Task objective: Report the number of lines in the entries below that include the word "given", and nothing else.

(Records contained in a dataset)
════════════════════

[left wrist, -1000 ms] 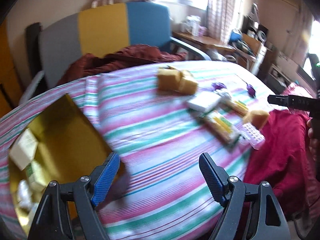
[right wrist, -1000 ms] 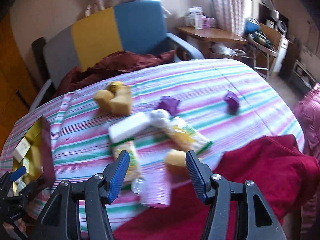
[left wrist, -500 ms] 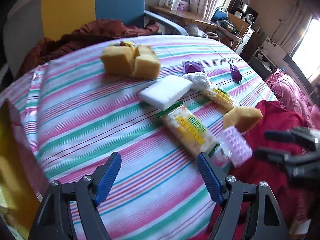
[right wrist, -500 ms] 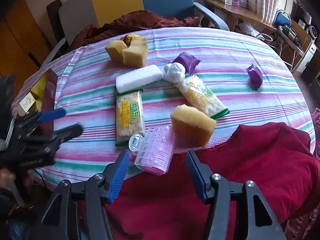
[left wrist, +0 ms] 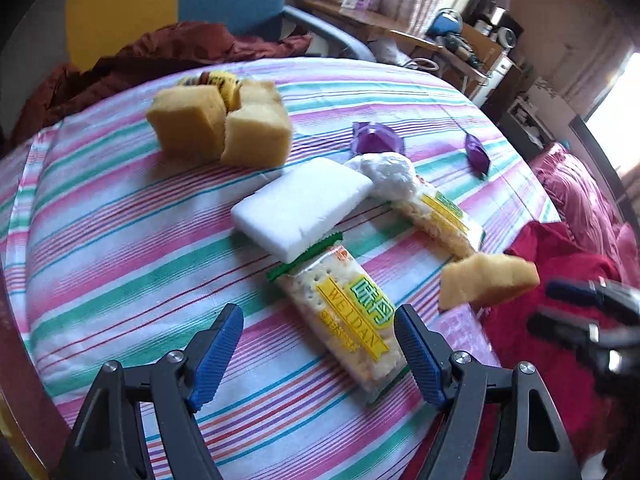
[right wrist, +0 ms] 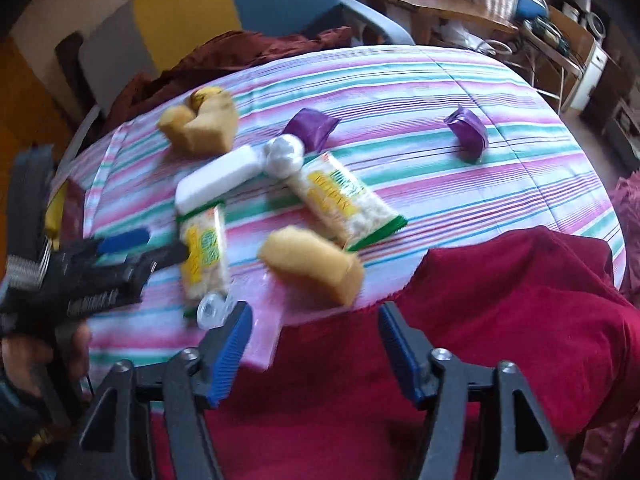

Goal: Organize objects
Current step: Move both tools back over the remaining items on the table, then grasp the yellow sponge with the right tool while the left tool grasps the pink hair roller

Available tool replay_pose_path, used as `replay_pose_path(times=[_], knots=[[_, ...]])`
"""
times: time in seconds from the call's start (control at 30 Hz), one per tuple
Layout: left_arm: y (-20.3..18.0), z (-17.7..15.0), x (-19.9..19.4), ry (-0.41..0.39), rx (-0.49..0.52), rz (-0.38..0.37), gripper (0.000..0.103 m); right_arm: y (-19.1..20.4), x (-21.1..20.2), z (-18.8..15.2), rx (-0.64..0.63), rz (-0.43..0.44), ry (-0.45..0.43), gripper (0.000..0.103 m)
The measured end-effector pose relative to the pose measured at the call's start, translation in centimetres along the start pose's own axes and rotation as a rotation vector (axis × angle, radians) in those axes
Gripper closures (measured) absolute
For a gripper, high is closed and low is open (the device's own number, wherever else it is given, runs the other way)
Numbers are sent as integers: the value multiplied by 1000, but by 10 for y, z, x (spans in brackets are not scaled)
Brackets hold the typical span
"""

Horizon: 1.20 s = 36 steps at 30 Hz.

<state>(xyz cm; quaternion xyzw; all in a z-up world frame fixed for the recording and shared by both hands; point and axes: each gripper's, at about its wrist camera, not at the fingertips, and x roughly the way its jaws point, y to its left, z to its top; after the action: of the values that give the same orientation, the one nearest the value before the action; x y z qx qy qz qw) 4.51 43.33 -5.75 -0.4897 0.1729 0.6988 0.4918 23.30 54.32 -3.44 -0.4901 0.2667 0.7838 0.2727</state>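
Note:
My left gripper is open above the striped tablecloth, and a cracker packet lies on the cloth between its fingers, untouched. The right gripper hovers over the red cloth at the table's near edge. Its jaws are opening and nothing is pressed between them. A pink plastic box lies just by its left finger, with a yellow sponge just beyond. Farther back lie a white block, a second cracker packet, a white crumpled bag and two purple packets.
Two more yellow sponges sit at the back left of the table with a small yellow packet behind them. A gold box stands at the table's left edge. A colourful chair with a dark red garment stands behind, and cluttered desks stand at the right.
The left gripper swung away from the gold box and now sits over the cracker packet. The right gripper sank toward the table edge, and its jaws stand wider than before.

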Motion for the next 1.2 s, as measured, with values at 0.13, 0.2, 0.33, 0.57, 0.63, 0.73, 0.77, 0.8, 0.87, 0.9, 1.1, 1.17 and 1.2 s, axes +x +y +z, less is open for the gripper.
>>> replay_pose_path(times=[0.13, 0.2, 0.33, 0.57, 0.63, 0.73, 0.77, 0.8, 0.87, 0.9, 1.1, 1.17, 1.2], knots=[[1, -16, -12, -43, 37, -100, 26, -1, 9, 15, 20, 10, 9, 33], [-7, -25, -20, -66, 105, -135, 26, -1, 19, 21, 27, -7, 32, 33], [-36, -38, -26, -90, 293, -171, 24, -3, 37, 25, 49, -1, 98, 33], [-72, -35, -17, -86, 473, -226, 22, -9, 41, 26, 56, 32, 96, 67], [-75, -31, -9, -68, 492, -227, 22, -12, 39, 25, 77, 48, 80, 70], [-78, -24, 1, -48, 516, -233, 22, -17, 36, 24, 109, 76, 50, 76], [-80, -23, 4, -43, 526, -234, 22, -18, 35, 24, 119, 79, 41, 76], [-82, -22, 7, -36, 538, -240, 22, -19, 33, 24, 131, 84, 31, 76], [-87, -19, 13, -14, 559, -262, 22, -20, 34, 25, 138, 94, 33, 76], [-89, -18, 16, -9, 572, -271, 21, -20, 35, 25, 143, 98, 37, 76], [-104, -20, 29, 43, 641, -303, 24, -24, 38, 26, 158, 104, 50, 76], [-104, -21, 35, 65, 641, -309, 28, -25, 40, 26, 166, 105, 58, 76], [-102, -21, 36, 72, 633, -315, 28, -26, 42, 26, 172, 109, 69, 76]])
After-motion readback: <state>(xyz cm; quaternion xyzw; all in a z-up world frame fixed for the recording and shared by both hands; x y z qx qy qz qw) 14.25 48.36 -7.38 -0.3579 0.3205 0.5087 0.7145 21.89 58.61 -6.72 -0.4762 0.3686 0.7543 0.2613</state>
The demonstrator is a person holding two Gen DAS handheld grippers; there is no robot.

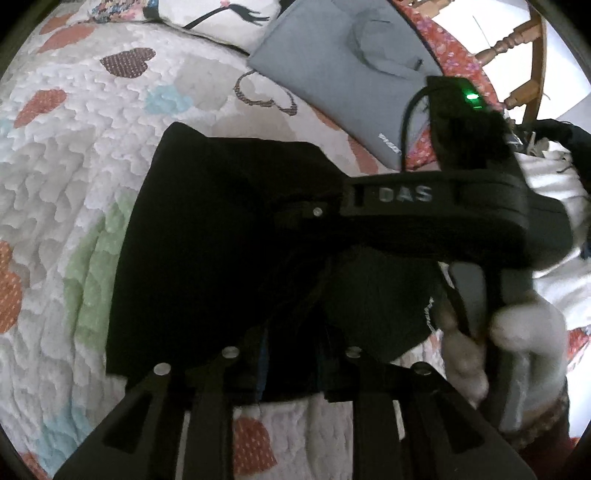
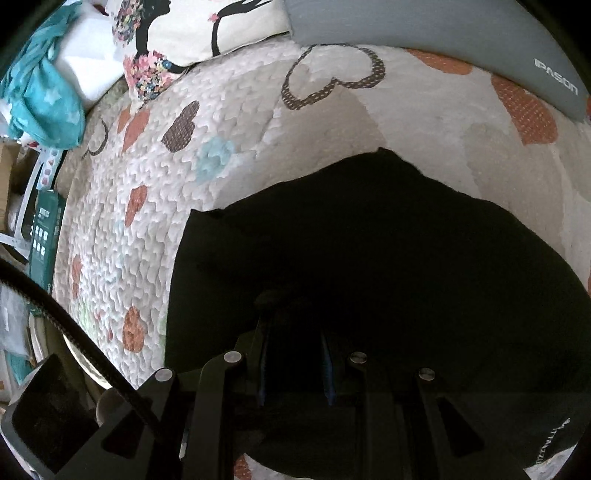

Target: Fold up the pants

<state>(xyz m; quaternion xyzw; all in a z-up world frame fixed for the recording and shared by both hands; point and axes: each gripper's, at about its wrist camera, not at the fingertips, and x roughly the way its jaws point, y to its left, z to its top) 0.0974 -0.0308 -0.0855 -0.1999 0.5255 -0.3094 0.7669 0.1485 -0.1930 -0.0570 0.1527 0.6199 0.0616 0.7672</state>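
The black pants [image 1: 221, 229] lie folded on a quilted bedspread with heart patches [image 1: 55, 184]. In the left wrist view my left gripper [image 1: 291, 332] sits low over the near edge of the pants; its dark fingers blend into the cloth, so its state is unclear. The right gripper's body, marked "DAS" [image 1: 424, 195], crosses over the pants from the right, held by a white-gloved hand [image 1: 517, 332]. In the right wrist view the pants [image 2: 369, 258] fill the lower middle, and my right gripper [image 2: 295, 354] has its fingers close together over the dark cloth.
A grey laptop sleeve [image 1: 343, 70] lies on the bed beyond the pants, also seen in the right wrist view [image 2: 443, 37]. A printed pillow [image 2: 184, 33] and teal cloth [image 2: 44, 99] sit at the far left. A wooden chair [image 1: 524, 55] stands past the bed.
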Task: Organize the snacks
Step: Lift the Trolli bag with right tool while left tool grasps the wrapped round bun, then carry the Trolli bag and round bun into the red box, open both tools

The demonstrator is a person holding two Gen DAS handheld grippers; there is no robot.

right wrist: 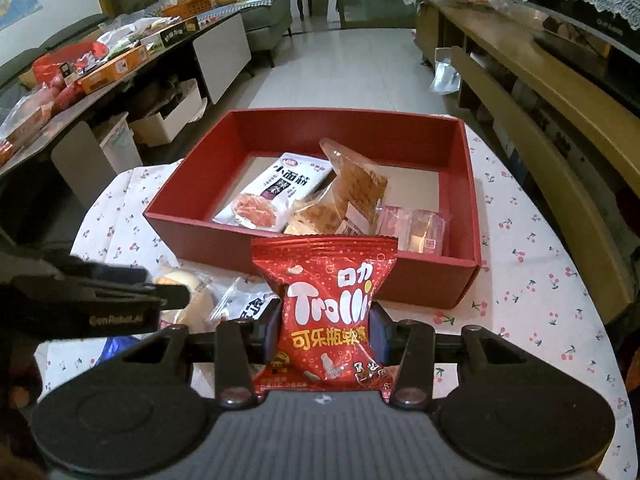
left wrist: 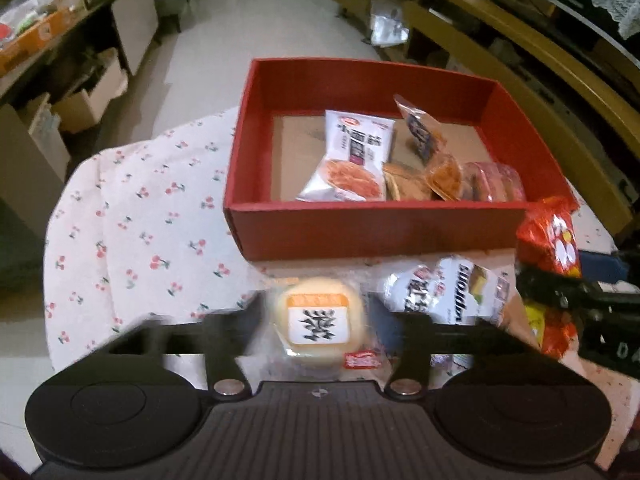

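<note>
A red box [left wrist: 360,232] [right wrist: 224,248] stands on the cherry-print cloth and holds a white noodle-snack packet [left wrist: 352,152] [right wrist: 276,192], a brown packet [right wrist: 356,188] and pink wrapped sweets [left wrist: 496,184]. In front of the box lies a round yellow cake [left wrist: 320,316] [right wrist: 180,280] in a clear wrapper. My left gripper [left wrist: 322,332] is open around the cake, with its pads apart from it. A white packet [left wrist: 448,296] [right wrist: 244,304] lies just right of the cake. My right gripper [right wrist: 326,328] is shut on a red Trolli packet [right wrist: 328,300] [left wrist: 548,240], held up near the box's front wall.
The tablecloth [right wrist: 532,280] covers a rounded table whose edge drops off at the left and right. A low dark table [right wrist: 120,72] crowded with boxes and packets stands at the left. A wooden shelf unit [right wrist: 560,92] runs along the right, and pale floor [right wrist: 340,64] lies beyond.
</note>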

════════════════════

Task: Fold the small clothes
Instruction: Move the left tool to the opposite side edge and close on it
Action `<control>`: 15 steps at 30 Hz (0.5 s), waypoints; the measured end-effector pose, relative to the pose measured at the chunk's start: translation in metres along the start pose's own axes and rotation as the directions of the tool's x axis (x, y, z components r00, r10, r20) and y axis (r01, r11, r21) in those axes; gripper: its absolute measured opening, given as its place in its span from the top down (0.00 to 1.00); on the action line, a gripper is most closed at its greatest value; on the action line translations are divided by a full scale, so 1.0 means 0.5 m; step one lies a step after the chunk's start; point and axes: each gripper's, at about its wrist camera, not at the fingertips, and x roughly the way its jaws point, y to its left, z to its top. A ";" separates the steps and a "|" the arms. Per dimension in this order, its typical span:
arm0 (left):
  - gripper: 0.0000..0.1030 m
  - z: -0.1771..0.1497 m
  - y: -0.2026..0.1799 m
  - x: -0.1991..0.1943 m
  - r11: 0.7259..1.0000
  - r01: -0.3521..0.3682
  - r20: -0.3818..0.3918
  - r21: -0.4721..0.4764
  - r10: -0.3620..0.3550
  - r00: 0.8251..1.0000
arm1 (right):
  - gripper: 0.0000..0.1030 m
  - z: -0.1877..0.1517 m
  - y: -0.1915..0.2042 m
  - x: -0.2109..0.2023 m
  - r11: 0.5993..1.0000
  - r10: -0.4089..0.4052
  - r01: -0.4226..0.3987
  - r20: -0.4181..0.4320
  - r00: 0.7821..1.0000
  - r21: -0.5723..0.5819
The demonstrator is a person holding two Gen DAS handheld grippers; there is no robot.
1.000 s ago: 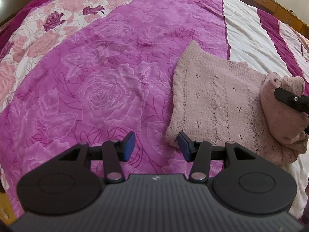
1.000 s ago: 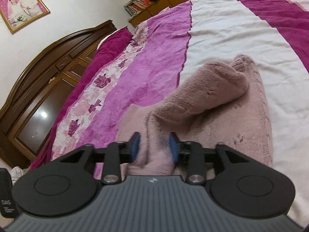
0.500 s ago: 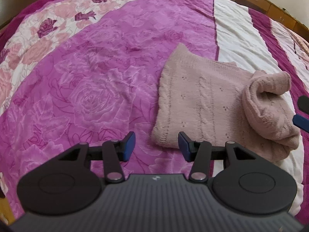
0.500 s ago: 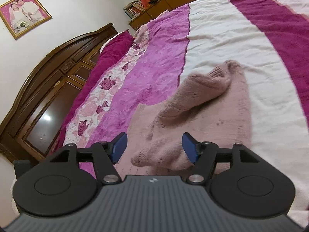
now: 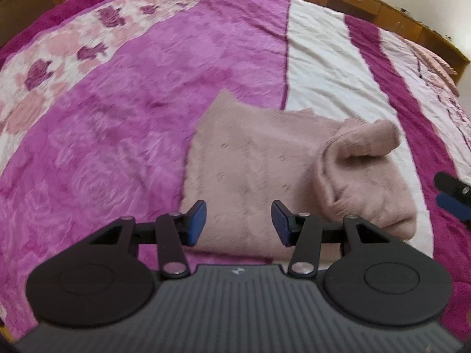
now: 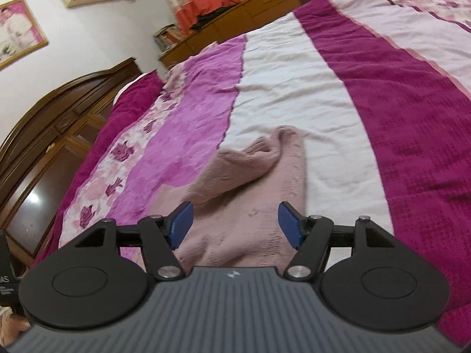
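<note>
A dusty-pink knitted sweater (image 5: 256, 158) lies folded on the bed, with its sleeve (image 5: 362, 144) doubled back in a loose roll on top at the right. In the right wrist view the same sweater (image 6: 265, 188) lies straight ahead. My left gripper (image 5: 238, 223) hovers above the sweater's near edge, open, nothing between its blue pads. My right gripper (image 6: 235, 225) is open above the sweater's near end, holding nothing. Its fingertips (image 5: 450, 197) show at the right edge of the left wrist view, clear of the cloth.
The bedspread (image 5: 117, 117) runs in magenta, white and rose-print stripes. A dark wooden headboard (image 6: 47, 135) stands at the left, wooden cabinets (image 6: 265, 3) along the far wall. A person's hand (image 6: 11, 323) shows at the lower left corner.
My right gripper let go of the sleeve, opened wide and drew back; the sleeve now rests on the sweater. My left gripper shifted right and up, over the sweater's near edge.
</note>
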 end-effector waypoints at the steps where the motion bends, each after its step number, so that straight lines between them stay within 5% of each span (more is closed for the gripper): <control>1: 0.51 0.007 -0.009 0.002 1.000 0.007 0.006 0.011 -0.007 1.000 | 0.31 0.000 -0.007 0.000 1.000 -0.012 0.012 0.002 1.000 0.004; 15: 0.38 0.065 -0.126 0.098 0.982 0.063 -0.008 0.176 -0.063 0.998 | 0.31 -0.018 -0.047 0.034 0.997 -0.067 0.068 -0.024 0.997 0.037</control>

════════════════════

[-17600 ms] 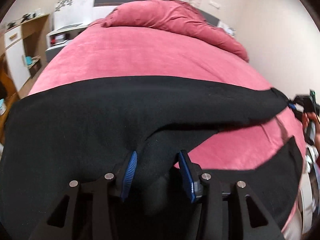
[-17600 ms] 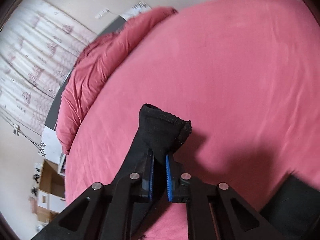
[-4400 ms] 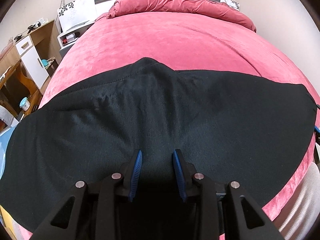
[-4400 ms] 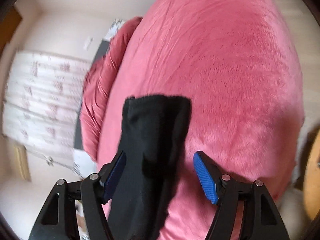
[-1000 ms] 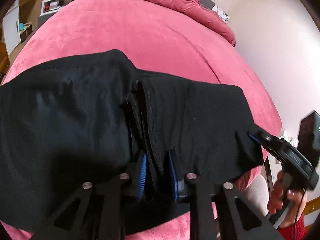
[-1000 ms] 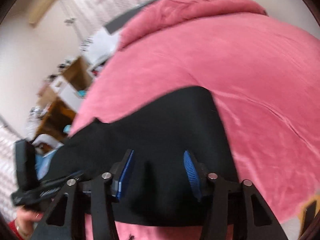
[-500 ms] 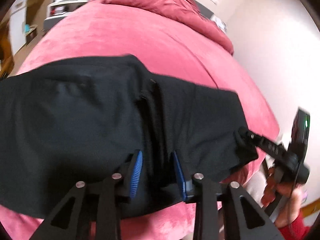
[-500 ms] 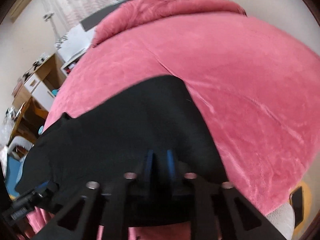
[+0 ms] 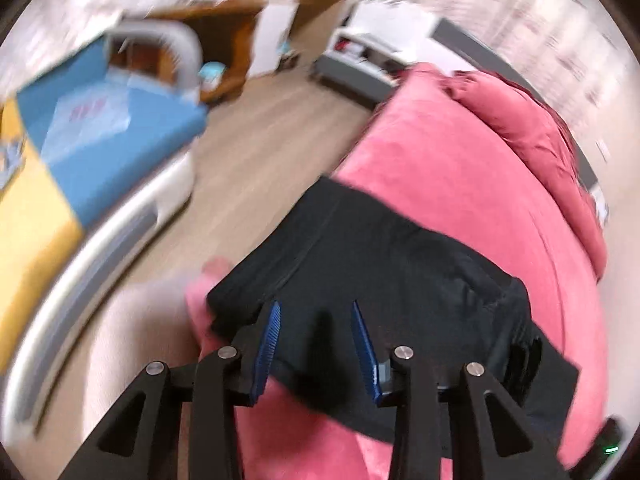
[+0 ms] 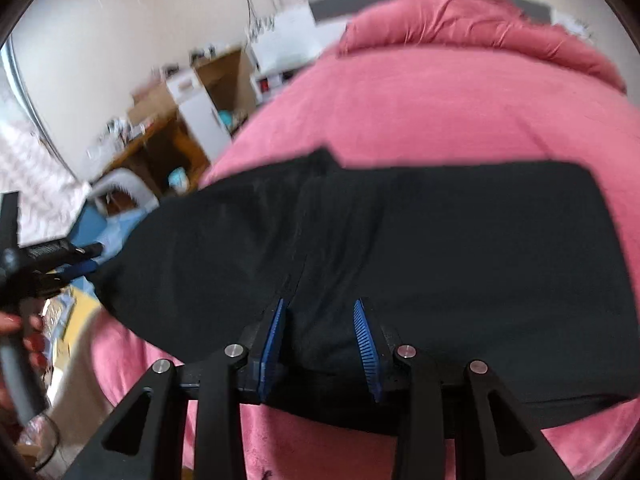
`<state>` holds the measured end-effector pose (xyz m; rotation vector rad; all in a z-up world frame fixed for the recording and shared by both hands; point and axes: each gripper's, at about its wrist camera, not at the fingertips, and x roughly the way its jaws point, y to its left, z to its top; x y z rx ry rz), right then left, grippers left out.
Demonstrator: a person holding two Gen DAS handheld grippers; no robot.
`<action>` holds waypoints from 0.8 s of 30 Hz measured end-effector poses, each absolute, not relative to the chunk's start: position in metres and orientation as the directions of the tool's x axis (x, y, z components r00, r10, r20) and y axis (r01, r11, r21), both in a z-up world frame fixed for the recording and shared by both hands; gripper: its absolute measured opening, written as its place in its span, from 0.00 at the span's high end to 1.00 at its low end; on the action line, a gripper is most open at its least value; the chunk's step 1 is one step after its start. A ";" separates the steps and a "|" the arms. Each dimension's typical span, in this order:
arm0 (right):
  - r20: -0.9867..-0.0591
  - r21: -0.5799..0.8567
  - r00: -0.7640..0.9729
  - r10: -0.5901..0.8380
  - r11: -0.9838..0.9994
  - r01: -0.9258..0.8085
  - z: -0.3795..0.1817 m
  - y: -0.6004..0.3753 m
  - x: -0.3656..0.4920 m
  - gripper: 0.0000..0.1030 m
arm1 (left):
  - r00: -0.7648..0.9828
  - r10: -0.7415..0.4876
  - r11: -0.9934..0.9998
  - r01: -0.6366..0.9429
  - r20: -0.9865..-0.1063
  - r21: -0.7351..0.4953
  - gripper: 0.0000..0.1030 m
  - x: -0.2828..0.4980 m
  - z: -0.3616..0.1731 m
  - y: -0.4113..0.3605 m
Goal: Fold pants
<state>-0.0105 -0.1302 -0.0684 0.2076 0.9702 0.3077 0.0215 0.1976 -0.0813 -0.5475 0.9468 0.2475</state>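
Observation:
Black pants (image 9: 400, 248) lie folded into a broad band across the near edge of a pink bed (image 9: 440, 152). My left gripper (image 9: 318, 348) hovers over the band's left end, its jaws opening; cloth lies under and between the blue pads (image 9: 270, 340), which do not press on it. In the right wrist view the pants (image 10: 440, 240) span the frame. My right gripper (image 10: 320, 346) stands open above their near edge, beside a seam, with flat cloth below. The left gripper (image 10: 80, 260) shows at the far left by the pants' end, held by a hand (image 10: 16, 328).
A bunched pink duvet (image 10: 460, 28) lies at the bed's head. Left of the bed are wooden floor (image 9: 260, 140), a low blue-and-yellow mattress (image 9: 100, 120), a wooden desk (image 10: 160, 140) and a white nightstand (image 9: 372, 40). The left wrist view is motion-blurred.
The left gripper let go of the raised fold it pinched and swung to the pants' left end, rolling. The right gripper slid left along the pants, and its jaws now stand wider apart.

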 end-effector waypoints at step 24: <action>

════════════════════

Written answer: 2